Dans un mémoire présenté mardi au Comité des relations avec les citoyens, qui étudie le projet de loi, la FQM a écrit que, tout en reconnaissant l’importance de la laïcité de l’État, le projet de loi pourrait avoir certaines conséquences imprévues, en citant l’exemple des cortèges funéraires qui sont encore courants dans toute la province, «en particulier dans les zones rurales, où la population vieillit et où l’héritage catholique reste très présent».
La loi permet aux municipalités d’autoriser les demandes de permis pour les prières dans la rue, mais sous certaines conditions qui, selon la fédération, ne sont pas claires.
«Les familles en deuil doivent-elles vraiment soumettre une demande officielle à la municipalité en plus d’organiser les funérailles de leur proche? Une famille doit-elle attendre la prochaine réunion du conseil municipal avant de procéder à un service funéraire religieux?», a demandé le groupe.
Il a également critiqué le gouvernement pour ne pas avoir consulté les municipalités avant de rédiger le projet de loi.
M. Roberge a affirmé lors de points de presse que les municipalités pourront autoriser les permis au cas par cas.
«Dans la pratique, les conseils municipaux devront répondre directement au mécontentement des groupes dont les demandes ont été refusées, exposant les élus à des pressions politiques inutiles et créant un risque réel de tension lors des réunions publiques du conseil. De plus, les critères proposés pour guider les décisions laissent une marge d’interprétation considérable, notamment parce qu’ils doivent être appliqués au cas par cas», a ajouté la FQM.
Le mémoire du groupe comprend plusieurs recommandations visant à améliorer le projet de loi, dont une qui demande une liste des activités religieuses collectives exemptées de l’obligation de présenter une demande aux municipalités, telles que les cortèges funéraires sur les voies publiques et les commémorations funéraires organisées dans les cimetières municipaux.
En septembre dernier, alors que le gouvernement de la Coalition Avenir Québec (CAQ) avait lancé l’idée d’interdire la prière publique, le chef de l’archidiocèse avait critiqué cette mesure, la qualifiant d’affront irréaliste et discriminatoire aux libertés fondamentales.
«Dans une société démocratique comme la nôtre, la diversité des croyances n’est pas quelque chose à craindre ; elle est bienvenue et contribue à la richesse du Québec, avec sa forte culture du dialogue et de la rencontre», écrivait alors l’archevêque Christian Lépine dans une tribune libre publiée dans La Presse.
Préoccupations concernant le port du voile
Le mémoire présenté au comité soulevait également des préoccupations concernant une autre disposition du projet de loi 9 qui obligerait les municipalités et les régies intermunicipales à exiger des prestataires de services qu’ils découvrent leur visage.
La disposition du projet de loi sur la laïcité de 2019 rendait son application facultative et, selon la FQM, elle était rarement appliquée.
Cette nouvelle exigence pose des défis aux municipalités qui ne disposent pas des ressources nécessaires pour garantir le respect de la loi si elle est adoptée, a fait valoir le groupe.

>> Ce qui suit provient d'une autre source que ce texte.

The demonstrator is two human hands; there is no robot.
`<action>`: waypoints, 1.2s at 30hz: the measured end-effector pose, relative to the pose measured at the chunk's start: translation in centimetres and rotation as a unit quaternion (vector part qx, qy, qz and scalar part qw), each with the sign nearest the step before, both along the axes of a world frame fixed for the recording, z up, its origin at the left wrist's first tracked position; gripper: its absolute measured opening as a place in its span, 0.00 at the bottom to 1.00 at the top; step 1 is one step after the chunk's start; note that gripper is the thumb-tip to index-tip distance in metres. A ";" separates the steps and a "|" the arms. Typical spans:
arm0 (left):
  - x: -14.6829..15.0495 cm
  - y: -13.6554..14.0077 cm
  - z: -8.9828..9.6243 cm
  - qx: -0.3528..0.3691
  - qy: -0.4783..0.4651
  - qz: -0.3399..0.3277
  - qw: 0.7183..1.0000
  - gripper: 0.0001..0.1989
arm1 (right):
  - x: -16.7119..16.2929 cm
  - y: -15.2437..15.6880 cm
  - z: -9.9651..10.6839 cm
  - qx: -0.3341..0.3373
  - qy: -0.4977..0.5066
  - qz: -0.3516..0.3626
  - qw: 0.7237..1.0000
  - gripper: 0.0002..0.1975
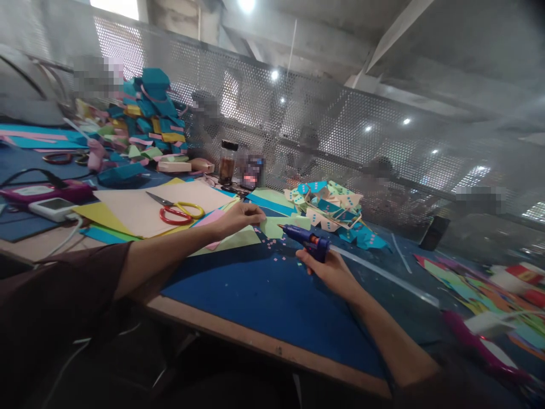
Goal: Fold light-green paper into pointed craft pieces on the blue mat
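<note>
Perforated metal screening (272,116) is running behind a blue-topped worktable (255,301) under a concrete ceiling. Taking the blue hot-glue gun (307,237) as the clock's centre, the right hand (330,271) is gripping it from 5 o'clock, its fingers wrapping the handle, while a long translucent glue stick (383,274) is trailing from its rear towards 4 o'clock. At 9 to 10 o'clock, a pale green paper piece (272,227) is lying before the nozzle; whether the tip is touching it, I cannot tell. The left hand (243,218), farther out at 9 o'clock, is pinching the paper's near-left end between thumb and finger. Tiny pink paper squares (275,244) are scattering just beside it, at 8 to 9 o'clock. Scissors with red and yellow handles (169,203) are resting on cream sheets (128,204) well out at 9 o'clock. Dotted folded-paper shapes (327,205) are heaping up at 1 o'clock, and a dark-lidded jar (227,169) is standing at 10 to 11 o'clock.
</note>
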State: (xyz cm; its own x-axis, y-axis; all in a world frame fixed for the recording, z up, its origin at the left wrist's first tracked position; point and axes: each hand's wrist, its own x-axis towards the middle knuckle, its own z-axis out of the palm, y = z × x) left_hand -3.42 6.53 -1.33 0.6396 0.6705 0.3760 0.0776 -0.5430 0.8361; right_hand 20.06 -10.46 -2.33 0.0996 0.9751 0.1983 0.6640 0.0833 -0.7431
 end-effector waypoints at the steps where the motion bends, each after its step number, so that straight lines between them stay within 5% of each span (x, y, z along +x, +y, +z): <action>1: 0.0 0.2 -0.1 -0.002 -0.005 0.005 1.000 0.12 | 0.2 0.1 0.2 -0.006 0.015 0.016 1.000 0.20; 16: 0.3 1.3 -0.5 -0.072 -0.056 0.028 0.995 0.10 | 3.5 -0.2 1.9 -0.164 -0.009 0.146 0.976 0.15; 36: 0.4 1.8 -0.9 -0.052 -0.048 0.026 0.997 0.11 | 2.7 -0.4 2.7 -0.184 -0.026 0.189 0.964 0.16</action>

«Il s’agit de concepts complexes qui nécessitent des lignes directrices interprétatives et opérationnelles, telles que des clauses types, afin de faciliter leur compréhension et leur application uniforme», a-t-on indiqué dans le mémoire.
«Dans de nombreux cas, ces municipalités pourraient se retrouver en situation de non-conformité, non pas par manque de volonté, mais par manque de capacité opérationnelle», a-t-on ajouté.

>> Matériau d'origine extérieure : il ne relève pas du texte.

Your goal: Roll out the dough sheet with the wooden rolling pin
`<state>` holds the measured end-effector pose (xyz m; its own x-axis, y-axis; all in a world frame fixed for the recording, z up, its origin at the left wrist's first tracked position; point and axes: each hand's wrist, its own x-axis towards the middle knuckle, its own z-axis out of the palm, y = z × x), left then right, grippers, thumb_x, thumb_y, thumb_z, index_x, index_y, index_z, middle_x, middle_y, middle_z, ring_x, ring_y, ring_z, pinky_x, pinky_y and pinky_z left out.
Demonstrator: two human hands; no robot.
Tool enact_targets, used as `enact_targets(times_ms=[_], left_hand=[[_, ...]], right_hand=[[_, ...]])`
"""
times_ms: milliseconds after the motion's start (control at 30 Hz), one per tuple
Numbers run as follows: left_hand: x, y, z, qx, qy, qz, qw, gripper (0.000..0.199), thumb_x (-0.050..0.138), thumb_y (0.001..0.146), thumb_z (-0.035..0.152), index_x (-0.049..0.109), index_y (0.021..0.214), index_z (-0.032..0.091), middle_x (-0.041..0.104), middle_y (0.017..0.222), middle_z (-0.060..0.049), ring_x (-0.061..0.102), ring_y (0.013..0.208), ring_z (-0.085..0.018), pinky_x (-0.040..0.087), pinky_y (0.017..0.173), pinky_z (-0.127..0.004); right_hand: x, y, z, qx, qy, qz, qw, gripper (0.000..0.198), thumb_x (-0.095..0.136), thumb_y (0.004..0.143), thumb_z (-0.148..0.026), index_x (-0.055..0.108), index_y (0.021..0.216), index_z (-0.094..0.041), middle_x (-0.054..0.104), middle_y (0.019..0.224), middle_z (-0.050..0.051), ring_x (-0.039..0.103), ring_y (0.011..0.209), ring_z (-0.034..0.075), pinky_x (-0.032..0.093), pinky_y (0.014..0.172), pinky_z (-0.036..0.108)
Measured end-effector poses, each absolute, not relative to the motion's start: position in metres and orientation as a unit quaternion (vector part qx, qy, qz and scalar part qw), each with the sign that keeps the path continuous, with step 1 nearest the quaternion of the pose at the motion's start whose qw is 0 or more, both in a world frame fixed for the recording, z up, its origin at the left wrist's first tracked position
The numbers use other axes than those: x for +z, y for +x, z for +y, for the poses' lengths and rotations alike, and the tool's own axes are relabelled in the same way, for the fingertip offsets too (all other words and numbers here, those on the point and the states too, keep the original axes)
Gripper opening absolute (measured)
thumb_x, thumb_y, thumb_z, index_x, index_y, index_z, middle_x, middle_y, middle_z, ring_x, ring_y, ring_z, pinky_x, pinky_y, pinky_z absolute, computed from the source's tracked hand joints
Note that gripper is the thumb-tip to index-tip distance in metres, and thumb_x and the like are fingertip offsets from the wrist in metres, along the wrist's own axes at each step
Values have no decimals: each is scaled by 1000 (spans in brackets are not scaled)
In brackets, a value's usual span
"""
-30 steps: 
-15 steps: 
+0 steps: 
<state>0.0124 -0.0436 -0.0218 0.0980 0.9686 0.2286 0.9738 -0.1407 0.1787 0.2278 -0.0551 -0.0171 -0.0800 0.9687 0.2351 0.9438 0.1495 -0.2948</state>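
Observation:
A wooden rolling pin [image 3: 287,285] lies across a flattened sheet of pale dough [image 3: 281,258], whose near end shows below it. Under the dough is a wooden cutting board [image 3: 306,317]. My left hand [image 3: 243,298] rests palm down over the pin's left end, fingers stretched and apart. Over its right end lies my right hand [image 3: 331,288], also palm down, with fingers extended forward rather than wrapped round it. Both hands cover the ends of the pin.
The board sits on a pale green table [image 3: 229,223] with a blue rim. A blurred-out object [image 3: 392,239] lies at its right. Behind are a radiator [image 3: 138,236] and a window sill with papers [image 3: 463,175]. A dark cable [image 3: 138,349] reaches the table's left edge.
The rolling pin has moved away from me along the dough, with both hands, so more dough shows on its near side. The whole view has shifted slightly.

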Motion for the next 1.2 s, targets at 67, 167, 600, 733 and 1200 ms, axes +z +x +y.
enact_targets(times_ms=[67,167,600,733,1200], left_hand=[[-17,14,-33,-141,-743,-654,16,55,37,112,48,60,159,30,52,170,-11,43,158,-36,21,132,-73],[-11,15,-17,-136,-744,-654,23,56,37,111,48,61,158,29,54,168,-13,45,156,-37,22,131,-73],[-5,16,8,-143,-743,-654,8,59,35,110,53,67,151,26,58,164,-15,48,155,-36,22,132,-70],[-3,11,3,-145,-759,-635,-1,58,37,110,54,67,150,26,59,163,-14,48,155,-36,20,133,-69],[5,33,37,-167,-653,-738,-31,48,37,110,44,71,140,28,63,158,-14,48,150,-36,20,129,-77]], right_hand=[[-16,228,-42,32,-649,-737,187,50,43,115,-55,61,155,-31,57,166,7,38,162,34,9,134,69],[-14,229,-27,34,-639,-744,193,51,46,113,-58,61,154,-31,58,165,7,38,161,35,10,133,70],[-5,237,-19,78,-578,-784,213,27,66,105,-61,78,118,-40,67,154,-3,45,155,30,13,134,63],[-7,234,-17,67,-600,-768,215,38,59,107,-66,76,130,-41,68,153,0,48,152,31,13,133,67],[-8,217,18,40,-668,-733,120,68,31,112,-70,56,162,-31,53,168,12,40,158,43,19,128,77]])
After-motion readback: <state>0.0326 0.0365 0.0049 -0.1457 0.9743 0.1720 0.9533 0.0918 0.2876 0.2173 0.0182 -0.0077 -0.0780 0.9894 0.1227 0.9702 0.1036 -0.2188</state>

La FQM a demandé plus de clarté avant l’adoption de la version finale du projet de loi.
«Pour être efficaces, ces nouvelles mesures doivent être claires, proportionnées et adaptées aux réalités municipales, en particulier dans la région», a soutenu Michaël Pilote, vice-président de la FQM et maire de Baie-Saint-Paul, dans un communiqué de presse.